#### [What you have to do]
Set the whole listing down again without deviation.

#### [Source data]
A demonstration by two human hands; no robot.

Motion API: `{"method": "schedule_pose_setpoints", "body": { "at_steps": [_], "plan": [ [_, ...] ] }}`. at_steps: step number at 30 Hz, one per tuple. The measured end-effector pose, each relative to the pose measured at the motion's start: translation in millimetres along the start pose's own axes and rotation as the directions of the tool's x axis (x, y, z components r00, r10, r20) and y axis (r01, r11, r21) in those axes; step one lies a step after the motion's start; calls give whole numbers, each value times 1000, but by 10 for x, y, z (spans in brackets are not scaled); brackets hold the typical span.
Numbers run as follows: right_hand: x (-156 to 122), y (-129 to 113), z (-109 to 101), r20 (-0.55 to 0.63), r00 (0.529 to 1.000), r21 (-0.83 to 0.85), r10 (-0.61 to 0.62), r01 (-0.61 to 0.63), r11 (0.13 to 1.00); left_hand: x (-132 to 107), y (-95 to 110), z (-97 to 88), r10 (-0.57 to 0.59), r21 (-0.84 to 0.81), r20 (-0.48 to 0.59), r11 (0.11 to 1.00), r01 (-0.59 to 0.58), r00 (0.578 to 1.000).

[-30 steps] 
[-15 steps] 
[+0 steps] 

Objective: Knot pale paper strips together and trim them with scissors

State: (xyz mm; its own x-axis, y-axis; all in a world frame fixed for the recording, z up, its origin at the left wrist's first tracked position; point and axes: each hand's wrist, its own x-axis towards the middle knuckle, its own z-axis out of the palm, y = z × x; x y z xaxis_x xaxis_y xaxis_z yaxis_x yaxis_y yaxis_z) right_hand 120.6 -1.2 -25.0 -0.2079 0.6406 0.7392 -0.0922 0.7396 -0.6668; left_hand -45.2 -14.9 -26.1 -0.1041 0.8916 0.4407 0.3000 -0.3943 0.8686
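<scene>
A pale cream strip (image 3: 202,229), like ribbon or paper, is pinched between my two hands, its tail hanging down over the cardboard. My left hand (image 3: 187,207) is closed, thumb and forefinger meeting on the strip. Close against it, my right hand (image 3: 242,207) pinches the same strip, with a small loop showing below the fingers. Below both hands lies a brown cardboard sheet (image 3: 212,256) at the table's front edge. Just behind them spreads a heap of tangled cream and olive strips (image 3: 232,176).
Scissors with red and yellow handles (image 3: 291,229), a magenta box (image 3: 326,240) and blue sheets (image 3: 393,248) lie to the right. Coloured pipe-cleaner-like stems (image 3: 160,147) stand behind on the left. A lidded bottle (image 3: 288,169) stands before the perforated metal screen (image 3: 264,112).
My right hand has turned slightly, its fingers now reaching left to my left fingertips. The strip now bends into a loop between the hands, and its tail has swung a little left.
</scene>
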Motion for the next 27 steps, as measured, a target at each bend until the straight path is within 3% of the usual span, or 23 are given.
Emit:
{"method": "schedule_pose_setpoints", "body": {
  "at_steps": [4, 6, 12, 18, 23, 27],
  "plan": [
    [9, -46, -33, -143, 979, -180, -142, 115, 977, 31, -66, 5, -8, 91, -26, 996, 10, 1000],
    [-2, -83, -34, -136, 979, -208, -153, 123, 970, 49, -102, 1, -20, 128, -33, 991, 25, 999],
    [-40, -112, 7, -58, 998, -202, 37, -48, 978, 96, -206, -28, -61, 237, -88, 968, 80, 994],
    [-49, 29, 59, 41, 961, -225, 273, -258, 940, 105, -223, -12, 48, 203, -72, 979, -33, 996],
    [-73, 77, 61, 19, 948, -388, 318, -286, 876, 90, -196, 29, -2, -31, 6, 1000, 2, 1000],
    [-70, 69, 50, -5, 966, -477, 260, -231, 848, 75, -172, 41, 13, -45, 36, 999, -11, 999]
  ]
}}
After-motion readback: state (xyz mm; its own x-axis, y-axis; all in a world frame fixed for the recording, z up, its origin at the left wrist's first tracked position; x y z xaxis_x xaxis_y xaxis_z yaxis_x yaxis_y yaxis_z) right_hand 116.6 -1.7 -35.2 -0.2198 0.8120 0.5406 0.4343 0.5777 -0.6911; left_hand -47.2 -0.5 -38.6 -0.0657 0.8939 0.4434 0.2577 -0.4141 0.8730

#### [Answer to this task]
A demonstration by two human hands; no robot.

Motion API: `{"method": "schedule_pose_setpoints", "body": { "at_steps": [_], "plan": [ [_, ...] ] }}`. at_steps: step number at 30 Hz, one per tuple. The measured end-effector pose, each relative to the pose measured at the motion's start: translation in millimetres along the start pose's own axes and rotation as the directions of the tool's x axis (x, y, z components r00, r10, r20) and y axis (r01, r11, r21) in those axes; step one lies a step after the motion's start; calls give whole numbers, each value times 1000, but by 10 for x, y, z (spans in brackets are not scaled); brackets hold the typical span.
Numbers run as follows: right_hand: x (-156 to 122), y (-129 to 113), z (-109 to 101), r20 (-0.55 to 0.63), r00 (0.529 to 1.000), r21 (-0.83 to 0.85), r10 (-0.61 to 0.62), r01 (-0.61 to 0.63), r11 (0.13 to 1.00); left_hand: x (-132 to 107), y (-95 to 110), z (-97 to 88), r10 (-0.57 to 0.59), r21 (-0.84 to 0.81), r20 (-0.48 to 0.59), r11 (0.11 to 1.00), r01 (-0.59 to 0.58), r00 (0.578 to 1.000).

[-30 steps] 
[-15 steps] 
[+0 steps] 

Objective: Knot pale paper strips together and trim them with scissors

State: (xyz mm; its own x-axis, y-axis; all in a world frame fixed for the recording, z up, its origin at the left wrist's first tracked position; point and axes: each hand's wrist, its own x-axis towards the middle knuckle, its own z-axis out of the palm, y = z × x; x y z xaxis_x xaxis_y xaxis_z yaxis_x yaxis_y yaxis_z) right_hand 120.6 -1.2 -25.0 -0.2079 0.6406 0.7392 -0.0922 0.7396 -0.6668; left_hand -45.2 -14.9 -26.1 -0.1041 0.8916 0.4407 0.3000 -0.3943 0.8686
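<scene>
A pale cream strip (image 3: 202,229), like ribbon or paper, is pinched between my two hands, its tail hanging down over the cardboard. My left hand (image 3: 187,207) is closed, thumb and forefinger meeting on the strip. Close against it, my right hand (image 3: 242,207) pinches the same strip, with a small loop showing below the fingers. Below both hands lies a brown cardboard sheet (image 3: 212,256) at the table's front edge. Just behind them spreads a heap of tangled cream and olive strips (image 3: 232,176).
Scissors with red and yellow handles (image 3: 291,229), a magenta box (image 3: 326,240) and blue sheets (image 3: 393,248) lie to the right. Coloured pipe-cleaner-like stems (image 3: 160,147) stand behind on the left. A lidded bottle (image 3: 288,169) stands before the perforated metal screen (image 3: 264,112).
My right hand has turned slightly, its fingers now reaching left to my left fingertips. The strip now bends into a loop between the hands, and its tail has swung a little left.
</scene>
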Motion for the next 27 steps, as measured, a target at each bend until the straight path is within 3% of the usual span, or 23 are given.
Emit:
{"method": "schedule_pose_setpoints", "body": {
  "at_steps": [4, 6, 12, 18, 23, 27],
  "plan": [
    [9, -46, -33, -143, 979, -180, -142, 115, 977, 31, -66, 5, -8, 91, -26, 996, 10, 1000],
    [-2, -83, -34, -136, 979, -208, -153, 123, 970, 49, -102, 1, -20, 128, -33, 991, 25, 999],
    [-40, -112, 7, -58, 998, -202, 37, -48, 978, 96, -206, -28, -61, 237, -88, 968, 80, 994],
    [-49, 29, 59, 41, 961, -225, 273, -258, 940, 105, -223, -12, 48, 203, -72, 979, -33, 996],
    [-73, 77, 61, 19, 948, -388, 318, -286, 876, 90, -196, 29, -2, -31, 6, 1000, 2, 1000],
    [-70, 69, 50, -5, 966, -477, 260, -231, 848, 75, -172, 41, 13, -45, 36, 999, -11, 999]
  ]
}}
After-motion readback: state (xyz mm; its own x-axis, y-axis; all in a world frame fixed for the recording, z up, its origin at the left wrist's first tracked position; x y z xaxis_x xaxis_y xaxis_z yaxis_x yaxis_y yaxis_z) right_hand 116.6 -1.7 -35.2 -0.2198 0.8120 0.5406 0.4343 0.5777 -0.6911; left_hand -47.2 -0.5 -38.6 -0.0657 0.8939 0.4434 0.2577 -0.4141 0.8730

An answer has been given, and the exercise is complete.